Aufgrund dieser Arbeit fangen die Patient:innen an, im Gehirn Koordination und Konzentration zu aktivieren. Dies, weil die Augenmotorik aktiviert wird. Sie müssen auf mehrere Sachen schauen und gleichzeitig aber auch motorische Bewegungen ausführen und dabei noch das Pferd oder Pony führen. Diese Aktivität ist so vielseitig aufgebaut, dass sich Betroffene nach einer Therapiestunde sehr glücklich und fröhlich fühlen, aber auch erschöpft und müde sind. Dies, weil gewisse Botenstoffe im Gehirn, die Neurotransmitter, aktiviert werden und dazu führen, dass sich die Person entspannt und sich wohl fühlt. Die Sitzungen werden langsam aufgebaut. Bei Menschen mit Hirnverletzung achten wir besonders darauf, dass sie sehr langsam vorgehen und mehr mit Wiederholungen arbeiten. Nach sieben Wochen ziehen wir  eine Bilanz in einem Abschlussbericht und können diesen auch an die Institutionen, Psychologen, Hausärzte und Neurologen schicken. So können diese entsprechend verfolgen, was wir im Rahmen unserer Therapie erreicht haben.

Was sind die Herausforderungen und Schwierigkeiten?

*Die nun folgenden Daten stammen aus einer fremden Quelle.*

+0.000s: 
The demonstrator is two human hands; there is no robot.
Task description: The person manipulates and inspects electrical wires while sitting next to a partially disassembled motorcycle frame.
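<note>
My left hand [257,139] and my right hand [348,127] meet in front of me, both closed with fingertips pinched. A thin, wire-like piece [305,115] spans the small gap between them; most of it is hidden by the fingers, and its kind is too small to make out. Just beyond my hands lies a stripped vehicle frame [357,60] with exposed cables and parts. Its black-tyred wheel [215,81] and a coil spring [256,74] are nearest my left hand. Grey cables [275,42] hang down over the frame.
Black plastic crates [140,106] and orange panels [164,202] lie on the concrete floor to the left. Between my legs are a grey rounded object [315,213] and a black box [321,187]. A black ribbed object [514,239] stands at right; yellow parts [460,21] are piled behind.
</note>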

Die Herausforderung ist, dass wir die Patient:innen nicht überfordern dürfen. Da wir sehr viele verschiedene Möglichkeiten haben, sie abzuholen, gehen wir sehr konzentriert, sachlich und bestimmt in gewissen Reihenfolgen vor. Auf diese Weise treten keine Schwierigkeiten auf und wir überfordern sie nicht. Unsere Möglichkeiten sind wie folgt: Wir gehen Schritt für Schritt vor, immer dabei sind Pflege, Positionsarbeit und Fahnenarbeit. Wir haben eine Quadratvolte bestehend aus Gassen, die am Boden liegen. Das Pferd wird dort im Quadrat herumgeführt. Es gibt auch Longewalking, wo man wie bei einer Kutsche von hinten her das Pferd an langen Zügeln führt. Zusätzlich gibt es ein sogenanntes Roundpen, wo wir im Freien an der Beziehung und Freundschaft, aber auch an der Konzentration, Koordination und Reaktion mit den Patient:innen arbeiten. Wir haben auch feine Seilarbeiten und Ruhezonen. Das ist unser sogenannter Bodywork. Die Patient:innen liegen auf dem Pferd und dürfen einfach nur sein. Es hat aber auch den Effekt, dass sie sich dem Pferd total hingeben dürfen und in der Atmung zusammen mit ihm atmen können. Das ist gleichzeitig auch eine sehr meditative Arbeit. Um die vielen verschiedenen Möglichkeiten, die wir haben, klar und bewusst organisieren zu können, müssen wir immer mit den Patient:innen direkt Rücksprache nehmen. Vor jeder Sitzung halten wir ein kurzes Gespräch, um zu wissen, woer oder sie aktuell steht. Wenn wir das nicht machen oder wir uns mit den Patient:innen immer auf die gleiche Arbeit konzentrieren, machen wir die grössten Fehler, weil wir so nicht realisieren, wenn sie überfordert sind oder ihnen die Arbeit einfach zu viel oder zu langweilig wird. Deshalb ist es bei uns ein absolutes Muss, vor jeder Sitzung ein kurzes Interview zu führen, um mehr über seine oder ihre  Tageskondition zu erfahren. Dementsprechend werden sie dann in der Therapie abgeholt. Wir haben also keine Arbeit, die autonom immer ständig genau gleich abläuft, sie ist sehr abwechslungsreich und flexibel gehalten. Dort gibt es aber die Sicherheit, dass wir Patient:innen nicht in irgendwelche Schwierigkeiten bringen oder dass sie oder das Pferd sich überfordert fühlen könnten. Beim Pferd achten wir genauso darauf. Die Therapie, die wir machen, ist immer pferdeartgerecht und es ist auch für das Pferd eine Trainingsarbeit.